There is new songwriting talent out there somewhere, right? Under a rock? Behind a tree? Studying business marketing at a local community college?

Each loud . . . "swaqwk" and "honk" . . . would land like a trumpet on the ear

Who knew the lyrics to "If I Were A Rich Man" would resonate so poignantly with today's generation extra? Certainly not me, darlings. Certainly not me.

The first time I heard "Rich Girl," I almost sent a stream of Arizona Green Tea (with honey and ginseng) out my nose. It was hard to keep the laughter inside.

Honestly, how can I really take these "artists" seriously if the best thing they can think to steal from is a decades-old Broadway musical that they don't think the kids will know and that I only remember from the days when UHF had little to choose from but crap and musicals

And, is that near anonymity why rappers, and now Stefani, sample these songs and not, say, Ray Charles' "Busted" (my personal fave) or even Dean Martin's "Ain't That a Kick in the Head?" Is this why they avoid Paganini and Bobby Darin? [Ed. note: Since this was initially written, Akon has sampled Bobby Vinton's "Mr.
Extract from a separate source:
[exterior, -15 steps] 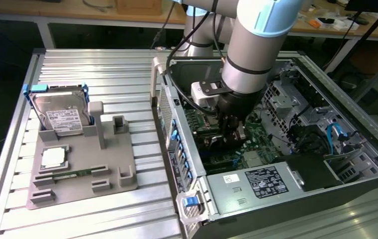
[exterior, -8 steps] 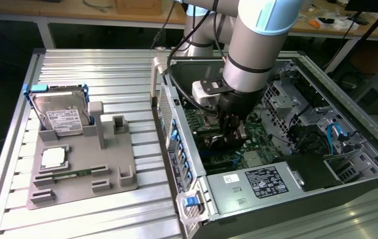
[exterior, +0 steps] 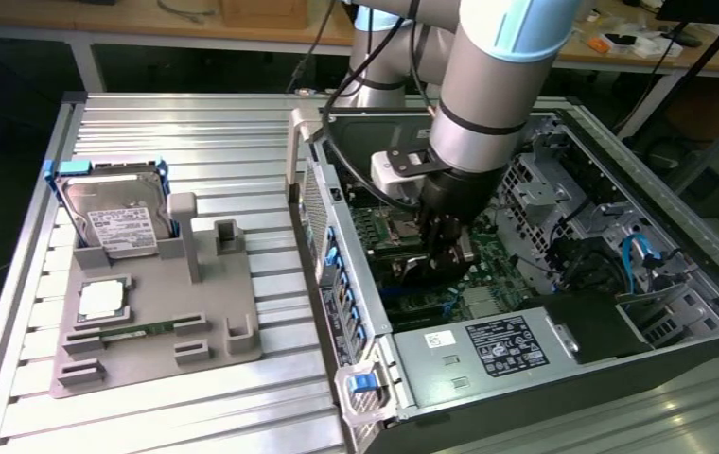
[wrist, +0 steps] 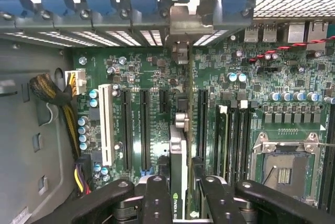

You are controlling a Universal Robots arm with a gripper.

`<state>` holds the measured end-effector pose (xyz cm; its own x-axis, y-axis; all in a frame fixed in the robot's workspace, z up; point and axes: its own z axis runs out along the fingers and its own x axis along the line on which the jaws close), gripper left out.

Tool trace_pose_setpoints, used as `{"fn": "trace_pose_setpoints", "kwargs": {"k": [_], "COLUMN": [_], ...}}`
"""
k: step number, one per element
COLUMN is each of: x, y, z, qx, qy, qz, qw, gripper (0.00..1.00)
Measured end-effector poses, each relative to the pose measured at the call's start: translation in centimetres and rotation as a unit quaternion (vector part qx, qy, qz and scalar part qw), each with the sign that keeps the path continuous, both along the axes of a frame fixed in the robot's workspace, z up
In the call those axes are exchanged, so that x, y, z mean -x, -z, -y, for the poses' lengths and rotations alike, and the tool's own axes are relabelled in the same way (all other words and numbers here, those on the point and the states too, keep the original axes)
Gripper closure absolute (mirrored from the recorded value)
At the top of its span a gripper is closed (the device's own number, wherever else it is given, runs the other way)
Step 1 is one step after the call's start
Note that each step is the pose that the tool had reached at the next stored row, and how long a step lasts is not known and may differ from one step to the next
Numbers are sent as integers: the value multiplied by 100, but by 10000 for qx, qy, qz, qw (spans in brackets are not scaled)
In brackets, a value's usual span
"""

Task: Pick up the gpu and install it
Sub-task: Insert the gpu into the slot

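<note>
Holding the gpu point(wrist: 178, 153) edge-on in the gripper point(wrist: 182, 195), fingers point(wrist: 157, 198) closed narrow on both faces; looks like a firm pinch. Sitting low over the motherboard point(wrist: 146, 72) inside the computer case point(exterior: 334, 236). Off to one side of the CPU socket point(wrist: 282, 169), beyond the memory slots point(wrist: 235, 130) as counted from that socket, in among the long black expansion slots point(wrist: 127, 130). Cannot tell whether touching a slot yet.

Judged step: insertion, well into the task.
- Keep the card upright and parallel to the slots beside the CPU socket, no twist.
- Point the far end at the rear slot row point(wrist: 104, 9), the case wall away from the gripper.
- Press straight down, even along the length.
- Back off if skewed.

Likely failure: missing the slot and scraping parts on the CPU-socket side.
</note>
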<state>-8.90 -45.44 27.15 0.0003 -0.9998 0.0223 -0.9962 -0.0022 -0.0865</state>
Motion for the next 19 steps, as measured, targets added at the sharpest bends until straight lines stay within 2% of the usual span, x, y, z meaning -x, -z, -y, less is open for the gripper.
{"fn": "trace_pose_setpoints", "kwargs": {"k": [4, 8, 19], "x": [-5, -19, -63], "y": [-30, -32, -31], "z": [-1, -2, -8], "qx": [30, 34, 33], "qy": [-1, 0, -8], "qz": [13, 29, 45], "qw": [10000, 10000, 10000], "gripper": [73, 73, 73]}}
Lonely." Kathleen Wolf Davis was heard sighing loudly.] Is it that need to not get caught stealing? Do they think no one will ever find out?

Or, conversely, do they just think no one will give a rat's ass?

Whichever answer is the correct one, it's still pathetic -- although lazy. And, I do admire lazy. I would dye my hair hot pink, dress like a punk rock Charlie Chaplin and belt out Hindi-beat covers of tunes from "Bye, Bye, Birdie," if that would lead to a life of less 8-to-5.

What's the story, morning glory?
What's the word, humming bird?
Have you heard about Hugo and Kim?
[Insert Lil' John screeching, "What?" here.]

That does not, however, make me a talented singer or songwriter. On the contrary, it would make me only a talented marketer.

Perhaps these singers are missing their true calling: PR. I've also said so about Marilyn Manson. I'd be willing to make that list longer.

Still, I'm not sure I won't try it with my next poem. If I "sample" lines from classic poets like Yeats, Keats, Wordsworth, Whitman and Elliot and then mixed them all up real good, is it now my own poem? Or, to be my own, do I need to have studio musicians lay a track behind it?

I could read it in my best e.e. cummings voice (he sounded like Winnie the Pooh, you know).

Really, darlings, all joking aside, it all comes down to this: In my poetic -- and sometimes pathetic -- existence, "sampling" is still known by its scientific genus: plagiarism.